Was plant sie zunächst? „Erst mal beobachten“
Große Veränderungen plane sie nicht. „Da nutze ich die Methoden einer Kulturanthropologin und beobachte erst mal“, sagt sie lachend. „Wir planen gerade einen Kurs für Tanztheater“, führt sie ein neues Angebot auf. Darüber hinaus gebe es einige Anfragen für Projekte und Kooperationen, aber durch Corona sei alles noch hypothetisch.
Sie will „den anderen den Rücken frei halten“
Sie sehe ihren Platz in der Verwaltung und im Management, um „den anderen den Rücken frei zuhalten.“ Selbst sei sie keine Künstlerin, obwohl sie in jüngeren Jahren gern Fotografin geworden wäre. Ehrenamtlich habe sie sich auf verschiedenen Ebenen mit der Kunst beschäftigt. Zudem habe sie eine Zusatzausbildung im Coaching.

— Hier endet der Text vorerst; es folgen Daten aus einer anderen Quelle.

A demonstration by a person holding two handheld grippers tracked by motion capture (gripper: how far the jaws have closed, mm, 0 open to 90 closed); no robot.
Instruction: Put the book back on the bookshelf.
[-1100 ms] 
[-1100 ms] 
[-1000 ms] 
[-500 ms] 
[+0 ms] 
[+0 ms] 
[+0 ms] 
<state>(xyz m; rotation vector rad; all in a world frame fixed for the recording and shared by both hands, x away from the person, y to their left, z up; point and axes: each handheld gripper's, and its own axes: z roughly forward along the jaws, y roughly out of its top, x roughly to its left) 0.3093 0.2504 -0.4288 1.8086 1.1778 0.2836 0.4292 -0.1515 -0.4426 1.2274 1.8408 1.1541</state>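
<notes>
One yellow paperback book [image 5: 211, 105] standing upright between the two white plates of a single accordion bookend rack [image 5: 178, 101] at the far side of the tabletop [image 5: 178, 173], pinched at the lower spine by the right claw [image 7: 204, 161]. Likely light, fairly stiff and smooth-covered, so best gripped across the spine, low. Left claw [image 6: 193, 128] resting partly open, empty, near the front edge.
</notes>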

Keine elitäre Einrichtung, sondern offen für alle
Eigentlich habe sie viel an den Schnittstellen zu der Kunst gearbeitet. In ihrer Zeit in Sarajevo habe sie mit Künstlern geforscht und sie sieht in der Kunst eine besondere Bedeutung. „Alle Menschen sind auf eine Art kulturschaffend und kulturgeprägt“, lautet ihre Überzeugung. Und so freue sie sich, an einem Ort zu arbeiten, wo junge Menschen sich ausprobieren können. So schätze sie neben der besonderen Atmosphäre, dass die Kunstschule keine elitäre Einrichtung sei, sondern ein niederschwelliges Angebot biete, welches offen für alle sei.